Dr Lobo concluded: “It’s important that the UK evaluates this innovative therapy in a cautious and proper manner, and that we continue to monitor patients’ outcomes to ensure that the therapy is both safe and highly effective. This is a truly exceptional day for Barts Health NHS Trust – we are taking a huge leap towards finding a way to treat this selected patient population which otherwise is currently without hope.”

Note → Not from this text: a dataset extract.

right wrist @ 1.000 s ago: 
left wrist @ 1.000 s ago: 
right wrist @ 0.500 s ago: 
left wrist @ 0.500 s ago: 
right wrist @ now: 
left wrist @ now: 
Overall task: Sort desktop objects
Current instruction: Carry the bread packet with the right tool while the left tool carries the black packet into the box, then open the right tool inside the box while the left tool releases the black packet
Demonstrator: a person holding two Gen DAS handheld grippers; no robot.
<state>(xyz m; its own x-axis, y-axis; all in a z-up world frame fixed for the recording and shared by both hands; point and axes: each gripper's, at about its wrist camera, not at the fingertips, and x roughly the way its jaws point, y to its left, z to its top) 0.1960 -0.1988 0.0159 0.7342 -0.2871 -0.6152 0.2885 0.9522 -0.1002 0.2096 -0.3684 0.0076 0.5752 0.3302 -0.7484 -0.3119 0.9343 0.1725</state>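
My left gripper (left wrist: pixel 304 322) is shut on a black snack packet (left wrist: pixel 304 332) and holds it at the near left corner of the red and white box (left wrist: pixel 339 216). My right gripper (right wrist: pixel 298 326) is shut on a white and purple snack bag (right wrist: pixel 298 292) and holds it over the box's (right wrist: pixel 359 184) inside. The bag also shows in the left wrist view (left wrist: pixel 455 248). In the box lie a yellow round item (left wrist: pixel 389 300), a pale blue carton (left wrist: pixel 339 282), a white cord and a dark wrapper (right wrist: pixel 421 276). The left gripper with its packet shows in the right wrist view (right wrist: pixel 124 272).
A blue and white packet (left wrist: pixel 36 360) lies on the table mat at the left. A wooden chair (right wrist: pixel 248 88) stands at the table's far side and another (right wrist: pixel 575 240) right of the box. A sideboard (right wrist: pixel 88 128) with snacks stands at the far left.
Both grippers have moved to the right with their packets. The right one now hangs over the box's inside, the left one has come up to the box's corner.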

James Blann at CVRx said:“This is the first time since its European approval in 2011 that Barostim Therapy has been able to be offered to UK patients who are suffering from resistant hypertension and are at considerable risk. The published long term clinical results of this therapy are excellent (six years and counting), it’s included within the European Society of Cardiology guidelines as a therapy to consider for this patient population, and is being used to treat approximately 40 patients per month across Europe. It’s fantastic that such a renowned centre as The Barts Blood Pressure Clinic is able to lead the way in bringing this much needed therapy to the UK.”

Case study

Claire Hawkes, 42 years old from Romford, Essex, a mother of two young children aged 14 and 16, is one of the two patients to undergo Barostim.

Claire’s extremely high blood pressure seriously affects her life, particularly after suffering a heart attack in 2014. It has stunted any possibility for Claire to carry on doing the activities she loves, such as football – playing and coaching – coupled with dog walking and horse riding.

Claire continued: “It’s exciting to have this new hope. If I am able to get even a quarter of my life back then I will consider it a success. I often feel completely drained, breathless with severe headaches and chest pains.

Dr Lobo has been fantastically supportive and has been with me every step of the way.”